» Exercise
Transcribe the listing underneath, keeping each word exact and omitting the images.

=== Section Start ===

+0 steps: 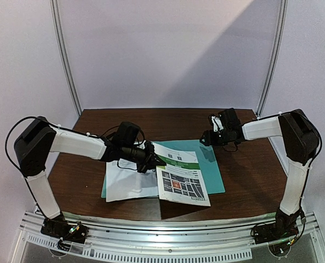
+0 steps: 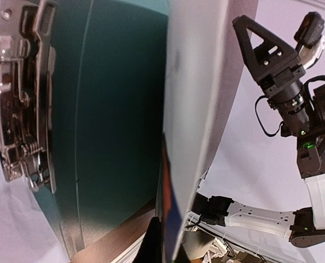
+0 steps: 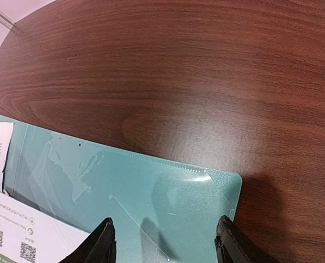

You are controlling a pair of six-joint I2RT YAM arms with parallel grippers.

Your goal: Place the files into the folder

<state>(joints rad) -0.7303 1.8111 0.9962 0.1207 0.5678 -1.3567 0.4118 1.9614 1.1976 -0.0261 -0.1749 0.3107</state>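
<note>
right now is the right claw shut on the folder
No, the right claw is open, its two fingers spread wide over a corner of the teal folder with nothing pinched between them.

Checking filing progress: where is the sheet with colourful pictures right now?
In the top view the colourful sheet lies mid-table on the open folder, just right of the white sheet, with the left pincer at its far left corner.
</note>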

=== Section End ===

» Answer to this problem
+0 steps: 
+0 steps: 
+0 steps: 

You are controlling a pair of six-joint I2RT YAM arms with parallel grippers.

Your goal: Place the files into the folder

<state>(joints rad) -0.7303 1.8111 0.9962 0.1207 0.5678 -1.3567 0.4118 1.9614 1.1976 -0.0261 -0.1749 0.3107</state>
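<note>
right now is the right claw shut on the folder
No, the right claw is open, its two fingers spread wide over a corner of the teal folder with nothing pinched between them.

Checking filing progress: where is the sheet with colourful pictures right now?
In the top view the colourful sheet lies mid-table on the open folder, just right of the white sheet, with the left pincer at its far left corner.
</note>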

Nothing remains to be done in this exercise.